Clean, simple and affordable. Daniel Wellington watches are dope watches. They have a really slim profile which is great when you’re wearing a suit so it can go under your shirt/jacket sleeve nicely without much bulk.
how often do you go to the gym? you seem like you can go into the gym after a long hiatus and go straight to crushing 275 on deadlift
i try to go to the gym 3x a week.
squat and deadlift have always been my strong suit.
why do you think people ask you so many personal questions? especially about your "love life" or lack there of.
probably because i answer it?
i guess girls have like their magazines?
the ones that have like “top 10 best sex secrets”
"10 things you need to look for in a guy"
to help them cope with emotional shit?
but guys dont have stuff like that i dont think.
you can find articles in GQ or esquire but those r dumb tbh.
those are about getting over a girl buy going out and ordering a $80 glass of whiskey and experiencing the sexual concoction of alcohol in your mouth.
im just your basic bro with basic problems like every other basic bro out there struggling with the same struggle.
i think ppl relate to what i say and how i express myself.
i dont have the luxury or the desire to just “go out and bang mad chicks” to get over an ex
i dont have the luxury or the desire to go out clubbing and partying and drinking to forget about shit.
i have a job to go to mon-friday and i have school.
i have homework to do.
i dont have the time or money to go through “retail therapy.”
we all in the same struggle ship.
im just not afraid to express myself i guess.
also the internet is MAD weird.
why was that ask feature tagged under menswear?
i have NO idea.
who’s responsible for this??
So, how's the single life?

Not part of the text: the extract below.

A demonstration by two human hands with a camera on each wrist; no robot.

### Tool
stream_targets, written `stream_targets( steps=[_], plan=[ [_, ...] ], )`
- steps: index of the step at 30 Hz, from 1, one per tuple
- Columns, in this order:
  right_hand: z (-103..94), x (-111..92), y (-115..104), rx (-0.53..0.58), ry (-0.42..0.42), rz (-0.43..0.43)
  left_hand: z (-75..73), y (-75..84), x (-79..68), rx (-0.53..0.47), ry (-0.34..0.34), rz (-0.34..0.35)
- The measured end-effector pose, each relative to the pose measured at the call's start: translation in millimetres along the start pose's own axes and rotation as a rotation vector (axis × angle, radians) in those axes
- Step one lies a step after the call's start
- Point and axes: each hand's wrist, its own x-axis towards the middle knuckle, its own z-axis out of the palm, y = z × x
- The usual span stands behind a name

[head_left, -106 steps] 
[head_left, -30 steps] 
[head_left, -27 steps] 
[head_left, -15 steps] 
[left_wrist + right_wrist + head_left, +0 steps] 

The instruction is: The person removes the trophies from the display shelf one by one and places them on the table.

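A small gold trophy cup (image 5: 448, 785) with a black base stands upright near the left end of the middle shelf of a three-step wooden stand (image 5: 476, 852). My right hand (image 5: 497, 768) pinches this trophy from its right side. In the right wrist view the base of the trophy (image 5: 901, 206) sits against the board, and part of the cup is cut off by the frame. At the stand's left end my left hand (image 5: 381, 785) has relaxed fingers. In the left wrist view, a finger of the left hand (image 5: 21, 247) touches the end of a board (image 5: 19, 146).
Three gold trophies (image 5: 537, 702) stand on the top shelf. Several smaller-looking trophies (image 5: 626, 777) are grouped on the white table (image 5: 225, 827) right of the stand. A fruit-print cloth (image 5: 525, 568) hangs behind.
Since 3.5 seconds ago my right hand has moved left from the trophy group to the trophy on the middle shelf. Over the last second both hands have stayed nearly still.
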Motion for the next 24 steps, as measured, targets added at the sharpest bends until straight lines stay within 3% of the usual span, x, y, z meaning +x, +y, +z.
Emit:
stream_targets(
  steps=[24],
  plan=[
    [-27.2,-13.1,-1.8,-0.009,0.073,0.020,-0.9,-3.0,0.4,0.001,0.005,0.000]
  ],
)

When do you plan to get back out there?
everything i thought i knew about relationships was wrong.
its helped me realize just how unprepared i am for a relationship.
what is your ideal girl like?
she doesn’t need me.
she wants me.
"i think that you might possibly be the most perfect girl ive ever known". what makes her perfect?
I haven’t met anyone that I could get along with that well.
We were together all the time, yet I still missed her.
We were inseparable; we were a team, a package deal and everyone knew it.
She made me laugh all the time.
She was able to handle my abusive sarcasm and she threw sass back at me which made me appreciate her even more.
She loved to eat as much as I did and she wasn’t shy about it.
We both appreciated the silence as much as deep conversations about life, family, religion and just the struggles we faced living our own lives.
I think as we live our lives we stumble across people like that.
Someone that is that missing puzzle piece to our confusing and discombobulated lives.
We can hope, wish and pray that we meet the right person at the right time.
If we happen to meet them at the wrong time, it sucks…
We will just spend the rest of our lives trying to find that puzzle piece again, but fully knowing that it won’t fit perfectly.
It’s like that box of puzzle pieces you’ve had since you were a child.
You’re older now, it’s a Thursday night and you’re bored.
You had a drink and you were digging through your closet and found the box of puzzle pieces.
You are wiser, more mature, more intelligent and you feel like you’re fully equipped to complete the puzzle.
It’s the right time.
But as you start putting it together, you realize the one piece that goes in the middle is missing.
It must’ve fallen out of the box when you moved from your hometown to the big city.
The puzzle looks good from afar.
You can hang it on the wall and at a glance everyone will think it’s complete.
But you know it’s not done.
You know there’s a piece missing.
And you know that no other piece will fill it.
You can try finding a similar piece but it’ll be a different color, a different thickness, a different picture.
That piece isn’t meant for your puzzle.
So it’s a cool piece of artwork, but it’ll never be complete.
What am I even saying?
ugghhhhh you are so 멋있어!!! why do all the good ones have to be gay??